Sexuality, Gender, and Parental Expectations ThemeTracker
Sexuality, Gender, and Parental Expectations Quotes in Ashes
His father’s car has some kind of cruse-control check that beeps at him every time he inadvertently goes above the set limit, and he keeps jumping when he hears it, feeling a ludicrous amount of guilt.
His father’s forced cheeriness slowly evaporating into his usual taciturnity as he got tired of trying. Chris coughing into the acrid smoke. Trying not to move too much in the stuffy sleeping bag at night. Then the packing of the car on the last day, the esky empty and leaking melted ice, and his obscure sense that he’d failed some test.
It was Scott who’d moved on, though. Chris had been going to introduce him to his parents, he just had to wait for the right moment, he’d told Scott in increasing tones of self-recrimination. It wasn’t as if he was ashamed of him, God no. But he’d gone anyway.
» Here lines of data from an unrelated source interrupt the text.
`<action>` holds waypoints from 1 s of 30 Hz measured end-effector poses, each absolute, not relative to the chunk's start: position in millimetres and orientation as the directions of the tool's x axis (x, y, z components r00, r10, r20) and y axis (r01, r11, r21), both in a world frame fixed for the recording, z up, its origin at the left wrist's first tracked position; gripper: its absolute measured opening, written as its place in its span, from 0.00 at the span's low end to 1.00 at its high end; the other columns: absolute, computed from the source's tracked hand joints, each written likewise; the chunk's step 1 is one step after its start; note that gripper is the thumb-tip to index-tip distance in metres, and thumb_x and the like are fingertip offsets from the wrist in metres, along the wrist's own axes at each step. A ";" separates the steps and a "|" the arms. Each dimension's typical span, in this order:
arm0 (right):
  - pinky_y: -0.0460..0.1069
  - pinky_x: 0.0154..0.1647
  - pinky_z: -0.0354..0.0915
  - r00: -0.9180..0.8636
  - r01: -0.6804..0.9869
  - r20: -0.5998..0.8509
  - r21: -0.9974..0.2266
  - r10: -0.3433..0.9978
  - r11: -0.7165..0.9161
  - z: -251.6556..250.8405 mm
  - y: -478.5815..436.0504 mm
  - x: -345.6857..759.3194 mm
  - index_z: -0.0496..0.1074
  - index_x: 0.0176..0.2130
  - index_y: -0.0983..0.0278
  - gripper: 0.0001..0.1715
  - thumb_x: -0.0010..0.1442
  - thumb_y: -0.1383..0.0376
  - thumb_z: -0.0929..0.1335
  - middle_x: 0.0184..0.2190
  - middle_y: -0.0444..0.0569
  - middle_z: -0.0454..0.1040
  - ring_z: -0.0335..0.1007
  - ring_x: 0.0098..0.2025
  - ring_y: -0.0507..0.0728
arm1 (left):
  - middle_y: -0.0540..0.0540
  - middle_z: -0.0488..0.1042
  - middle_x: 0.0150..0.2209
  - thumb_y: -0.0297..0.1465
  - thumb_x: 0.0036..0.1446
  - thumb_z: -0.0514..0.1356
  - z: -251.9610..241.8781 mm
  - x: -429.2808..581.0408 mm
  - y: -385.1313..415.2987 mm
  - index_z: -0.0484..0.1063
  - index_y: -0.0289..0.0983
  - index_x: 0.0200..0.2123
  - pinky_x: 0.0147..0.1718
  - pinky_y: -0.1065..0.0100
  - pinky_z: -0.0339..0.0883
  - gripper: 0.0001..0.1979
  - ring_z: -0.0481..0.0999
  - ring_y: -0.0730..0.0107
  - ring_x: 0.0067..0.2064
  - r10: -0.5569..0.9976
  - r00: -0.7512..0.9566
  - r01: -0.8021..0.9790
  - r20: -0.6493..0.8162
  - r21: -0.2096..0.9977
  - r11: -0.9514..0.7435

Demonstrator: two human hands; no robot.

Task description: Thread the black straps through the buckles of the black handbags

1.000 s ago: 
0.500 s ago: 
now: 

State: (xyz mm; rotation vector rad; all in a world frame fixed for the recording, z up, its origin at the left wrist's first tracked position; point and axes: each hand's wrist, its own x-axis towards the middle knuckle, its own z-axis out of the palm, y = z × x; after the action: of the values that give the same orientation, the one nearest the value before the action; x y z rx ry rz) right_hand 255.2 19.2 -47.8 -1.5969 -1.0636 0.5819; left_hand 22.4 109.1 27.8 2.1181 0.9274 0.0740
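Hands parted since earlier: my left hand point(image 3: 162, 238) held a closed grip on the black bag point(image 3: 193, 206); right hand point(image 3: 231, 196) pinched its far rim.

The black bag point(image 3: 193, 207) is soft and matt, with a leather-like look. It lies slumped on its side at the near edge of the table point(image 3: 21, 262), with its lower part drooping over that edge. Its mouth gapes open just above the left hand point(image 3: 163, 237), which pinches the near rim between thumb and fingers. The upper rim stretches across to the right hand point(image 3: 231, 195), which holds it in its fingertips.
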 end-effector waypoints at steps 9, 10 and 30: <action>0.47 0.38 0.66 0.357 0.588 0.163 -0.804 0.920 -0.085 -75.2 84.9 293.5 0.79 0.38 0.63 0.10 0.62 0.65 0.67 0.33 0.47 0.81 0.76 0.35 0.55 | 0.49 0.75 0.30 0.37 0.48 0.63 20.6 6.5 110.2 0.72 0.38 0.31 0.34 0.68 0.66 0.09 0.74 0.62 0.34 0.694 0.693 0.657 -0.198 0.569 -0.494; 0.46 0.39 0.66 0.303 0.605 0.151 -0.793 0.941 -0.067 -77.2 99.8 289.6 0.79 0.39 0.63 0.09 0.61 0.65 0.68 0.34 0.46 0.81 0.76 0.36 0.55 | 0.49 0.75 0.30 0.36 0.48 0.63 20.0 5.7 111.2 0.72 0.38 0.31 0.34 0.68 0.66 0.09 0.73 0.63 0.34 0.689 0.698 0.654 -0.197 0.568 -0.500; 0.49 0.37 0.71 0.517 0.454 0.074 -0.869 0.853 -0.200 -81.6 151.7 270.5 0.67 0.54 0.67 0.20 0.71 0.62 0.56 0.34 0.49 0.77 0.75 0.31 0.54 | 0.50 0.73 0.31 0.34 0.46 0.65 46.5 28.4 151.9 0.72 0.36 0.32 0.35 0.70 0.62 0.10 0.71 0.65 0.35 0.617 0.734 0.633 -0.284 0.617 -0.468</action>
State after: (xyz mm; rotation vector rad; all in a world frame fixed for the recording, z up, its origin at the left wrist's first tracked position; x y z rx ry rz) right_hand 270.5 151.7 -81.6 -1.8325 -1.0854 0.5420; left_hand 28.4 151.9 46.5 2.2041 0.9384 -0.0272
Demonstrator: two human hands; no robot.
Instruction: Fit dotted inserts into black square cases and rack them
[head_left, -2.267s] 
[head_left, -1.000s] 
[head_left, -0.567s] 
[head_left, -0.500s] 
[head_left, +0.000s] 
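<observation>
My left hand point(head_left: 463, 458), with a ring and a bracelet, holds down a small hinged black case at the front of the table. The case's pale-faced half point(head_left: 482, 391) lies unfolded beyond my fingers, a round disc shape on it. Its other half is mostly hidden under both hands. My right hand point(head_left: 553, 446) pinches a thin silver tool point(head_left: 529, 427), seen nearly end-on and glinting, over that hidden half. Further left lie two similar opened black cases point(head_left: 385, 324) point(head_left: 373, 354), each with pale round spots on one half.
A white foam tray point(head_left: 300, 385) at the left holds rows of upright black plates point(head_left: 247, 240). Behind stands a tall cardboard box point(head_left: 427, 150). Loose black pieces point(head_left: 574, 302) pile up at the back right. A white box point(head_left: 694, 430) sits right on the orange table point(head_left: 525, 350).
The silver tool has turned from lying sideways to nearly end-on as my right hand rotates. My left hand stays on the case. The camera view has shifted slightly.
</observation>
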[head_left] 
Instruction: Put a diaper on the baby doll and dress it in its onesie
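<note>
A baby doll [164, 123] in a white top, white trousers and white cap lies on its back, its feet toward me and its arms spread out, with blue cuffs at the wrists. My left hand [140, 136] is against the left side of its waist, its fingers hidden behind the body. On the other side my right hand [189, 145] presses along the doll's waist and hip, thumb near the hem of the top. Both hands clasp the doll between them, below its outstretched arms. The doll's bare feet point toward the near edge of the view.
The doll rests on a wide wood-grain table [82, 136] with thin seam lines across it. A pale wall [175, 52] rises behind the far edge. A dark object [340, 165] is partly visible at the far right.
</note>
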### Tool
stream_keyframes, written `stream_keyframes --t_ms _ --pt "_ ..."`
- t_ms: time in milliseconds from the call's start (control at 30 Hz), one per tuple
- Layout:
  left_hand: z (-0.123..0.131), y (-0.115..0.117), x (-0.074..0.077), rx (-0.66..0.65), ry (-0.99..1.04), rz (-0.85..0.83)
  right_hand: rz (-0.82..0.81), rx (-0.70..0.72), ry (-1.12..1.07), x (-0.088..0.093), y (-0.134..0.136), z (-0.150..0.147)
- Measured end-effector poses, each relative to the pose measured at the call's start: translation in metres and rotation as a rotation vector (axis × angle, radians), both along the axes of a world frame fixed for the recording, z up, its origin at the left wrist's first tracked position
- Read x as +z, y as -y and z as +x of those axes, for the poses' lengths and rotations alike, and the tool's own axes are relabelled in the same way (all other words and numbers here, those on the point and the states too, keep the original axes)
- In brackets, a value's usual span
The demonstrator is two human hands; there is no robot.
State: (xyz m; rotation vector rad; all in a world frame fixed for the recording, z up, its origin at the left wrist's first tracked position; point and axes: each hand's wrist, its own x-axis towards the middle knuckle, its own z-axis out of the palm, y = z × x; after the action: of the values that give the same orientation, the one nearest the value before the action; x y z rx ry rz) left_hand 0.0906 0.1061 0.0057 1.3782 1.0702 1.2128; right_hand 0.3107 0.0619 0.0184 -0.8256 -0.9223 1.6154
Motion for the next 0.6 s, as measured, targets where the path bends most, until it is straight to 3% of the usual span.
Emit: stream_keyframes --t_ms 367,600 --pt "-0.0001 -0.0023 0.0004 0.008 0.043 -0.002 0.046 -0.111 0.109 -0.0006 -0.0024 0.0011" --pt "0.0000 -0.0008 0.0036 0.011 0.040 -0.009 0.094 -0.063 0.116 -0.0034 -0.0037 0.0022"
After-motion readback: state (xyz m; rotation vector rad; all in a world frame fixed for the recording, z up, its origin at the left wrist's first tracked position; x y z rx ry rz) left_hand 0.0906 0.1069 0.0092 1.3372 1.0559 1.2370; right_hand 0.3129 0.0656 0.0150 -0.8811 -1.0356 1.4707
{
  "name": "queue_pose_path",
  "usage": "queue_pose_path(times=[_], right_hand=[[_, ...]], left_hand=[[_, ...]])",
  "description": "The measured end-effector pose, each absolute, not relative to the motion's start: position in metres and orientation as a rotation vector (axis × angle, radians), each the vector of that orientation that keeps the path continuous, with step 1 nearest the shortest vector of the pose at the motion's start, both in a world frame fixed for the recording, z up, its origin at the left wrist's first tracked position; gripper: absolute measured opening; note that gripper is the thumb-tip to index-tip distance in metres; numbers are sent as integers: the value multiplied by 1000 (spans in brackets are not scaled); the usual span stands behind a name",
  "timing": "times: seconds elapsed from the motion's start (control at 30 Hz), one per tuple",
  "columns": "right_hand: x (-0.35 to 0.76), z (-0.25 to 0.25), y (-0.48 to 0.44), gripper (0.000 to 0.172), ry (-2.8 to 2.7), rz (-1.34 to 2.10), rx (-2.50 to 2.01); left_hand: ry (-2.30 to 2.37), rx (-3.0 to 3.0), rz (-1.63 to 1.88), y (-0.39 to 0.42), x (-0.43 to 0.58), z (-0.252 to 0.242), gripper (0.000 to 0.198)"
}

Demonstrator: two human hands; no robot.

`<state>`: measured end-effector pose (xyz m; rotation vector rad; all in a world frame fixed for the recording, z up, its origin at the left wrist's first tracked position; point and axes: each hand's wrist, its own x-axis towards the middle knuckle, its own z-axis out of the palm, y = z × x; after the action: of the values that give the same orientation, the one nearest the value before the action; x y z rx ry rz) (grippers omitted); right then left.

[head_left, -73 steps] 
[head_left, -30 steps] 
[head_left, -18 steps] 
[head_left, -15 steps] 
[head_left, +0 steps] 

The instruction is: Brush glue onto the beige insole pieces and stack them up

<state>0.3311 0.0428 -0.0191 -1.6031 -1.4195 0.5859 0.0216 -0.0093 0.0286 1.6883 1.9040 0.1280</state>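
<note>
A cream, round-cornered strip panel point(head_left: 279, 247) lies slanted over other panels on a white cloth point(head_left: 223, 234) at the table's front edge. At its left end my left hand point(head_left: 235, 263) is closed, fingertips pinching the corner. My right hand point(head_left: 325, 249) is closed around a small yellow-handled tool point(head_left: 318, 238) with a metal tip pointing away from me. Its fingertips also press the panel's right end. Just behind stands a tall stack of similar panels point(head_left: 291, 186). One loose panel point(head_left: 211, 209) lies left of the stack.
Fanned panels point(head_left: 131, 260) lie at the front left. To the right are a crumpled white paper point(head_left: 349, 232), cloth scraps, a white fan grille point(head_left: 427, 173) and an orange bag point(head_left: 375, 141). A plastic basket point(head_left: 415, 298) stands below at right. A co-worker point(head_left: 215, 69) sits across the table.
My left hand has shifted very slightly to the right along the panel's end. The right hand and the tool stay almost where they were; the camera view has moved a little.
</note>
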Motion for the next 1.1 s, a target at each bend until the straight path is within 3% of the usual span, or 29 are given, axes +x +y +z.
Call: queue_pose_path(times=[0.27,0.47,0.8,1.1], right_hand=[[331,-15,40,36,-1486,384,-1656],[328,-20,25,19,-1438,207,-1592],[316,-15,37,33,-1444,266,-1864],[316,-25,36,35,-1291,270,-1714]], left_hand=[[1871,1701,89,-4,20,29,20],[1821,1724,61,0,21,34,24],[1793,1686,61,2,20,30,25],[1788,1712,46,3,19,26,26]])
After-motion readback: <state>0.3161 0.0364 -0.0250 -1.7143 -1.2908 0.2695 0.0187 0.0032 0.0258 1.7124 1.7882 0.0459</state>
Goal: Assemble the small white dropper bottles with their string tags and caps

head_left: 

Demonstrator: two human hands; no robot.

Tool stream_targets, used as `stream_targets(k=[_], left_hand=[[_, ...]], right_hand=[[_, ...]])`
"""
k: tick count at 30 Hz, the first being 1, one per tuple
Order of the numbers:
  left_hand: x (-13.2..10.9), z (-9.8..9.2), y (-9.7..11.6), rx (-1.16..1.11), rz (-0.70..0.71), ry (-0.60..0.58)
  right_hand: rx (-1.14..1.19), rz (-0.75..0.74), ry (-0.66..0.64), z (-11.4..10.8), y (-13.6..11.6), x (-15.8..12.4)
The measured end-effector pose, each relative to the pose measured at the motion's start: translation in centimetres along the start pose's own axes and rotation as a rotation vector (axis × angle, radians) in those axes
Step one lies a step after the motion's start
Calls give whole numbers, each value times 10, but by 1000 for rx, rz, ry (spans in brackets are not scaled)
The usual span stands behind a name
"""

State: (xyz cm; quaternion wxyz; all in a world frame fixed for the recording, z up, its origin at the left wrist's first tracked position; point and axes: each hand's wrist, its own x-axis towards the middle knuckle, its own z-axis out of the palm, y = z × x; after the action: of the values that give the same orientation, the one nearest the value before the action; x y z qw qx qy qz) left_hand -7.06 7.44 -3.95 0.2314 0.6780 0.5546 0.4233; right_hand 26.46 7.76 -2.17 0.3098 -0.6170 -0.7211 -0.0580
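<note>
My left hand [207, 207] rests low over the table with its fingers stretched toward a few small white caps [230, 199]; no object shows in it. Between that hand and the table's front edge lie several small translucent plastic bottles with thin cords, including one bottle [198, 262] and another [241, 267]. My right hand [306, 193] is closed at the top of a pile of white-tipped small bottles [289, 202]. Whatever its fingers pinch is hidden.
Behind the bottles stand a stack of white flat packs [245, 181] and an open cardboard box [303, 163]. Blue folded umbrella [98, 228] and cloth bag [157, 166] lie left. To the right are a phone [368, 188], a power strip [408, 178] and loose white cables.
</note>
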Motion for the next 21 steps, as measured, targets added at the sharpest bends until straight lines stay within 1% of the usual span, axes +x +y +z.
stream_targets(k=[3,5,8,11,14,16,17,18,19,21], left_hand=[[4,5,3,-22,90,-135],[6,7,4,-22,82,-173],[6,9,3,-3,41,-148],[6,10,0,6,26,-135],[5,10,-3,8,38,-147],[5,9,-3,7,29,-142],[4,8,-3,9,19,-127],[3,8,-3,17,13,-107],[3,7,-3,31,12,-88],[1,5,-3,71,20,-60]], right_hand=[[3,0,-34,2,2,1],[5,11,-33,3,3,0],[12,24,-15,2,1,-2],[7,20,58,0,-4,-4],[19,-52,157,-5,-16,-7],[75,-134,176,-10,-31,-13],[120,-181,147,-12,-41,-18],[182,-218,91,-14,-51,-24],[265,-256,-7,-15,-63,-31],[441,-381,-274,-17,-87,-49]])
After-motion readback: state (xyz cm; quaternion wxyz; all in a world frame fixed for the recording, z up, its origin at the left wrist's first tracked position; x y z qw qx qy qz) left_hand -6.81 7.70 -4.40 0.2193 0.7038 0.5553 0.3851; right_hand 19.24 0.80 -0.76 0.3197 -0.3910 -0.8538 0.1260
“You obviously... you’ve got to live the way you see fit.” He was whispering. Every word like a pulling stitch as he panted slightly, eyes shut tight against the possibility of looking his son in the eye. “But there’s no need to... well...throw it in her face. It would kill her.”
Spending his last hours worrying about her. It had killed him, not her. He’d taken that tiny admission, heavy and impervious as a lead sinker, and clung on to its icy weight all the way down to the depths.
It’s nauseating, this revisionism; it infuriates him. This, he thinks savagely, this is the best she can summon: the two of them travelling alone to enact a ceremony in the presence of no lifelong friends, no neighbours who care enough, no extended family, in a place whose symbolism is wholly an invention. This is the reality, he imagines saying to her, just you and me, your 35-year-old son who you cast as the perennial bachelor, this pitiful pilgrimage I can’t wait to be finished with.
Soon she won’t camouflage her disappointment so well, and then she’ll raise the stakes. “I don’t understand why you can’t just stay,” she’ll say petulantly. “I know you’ll think I’m stupid but I feel nervous here alone in the house at night.” She will pause, he is certain, and then add, “And it’s not as if you’ve got a wife and children at home waiting, is it?”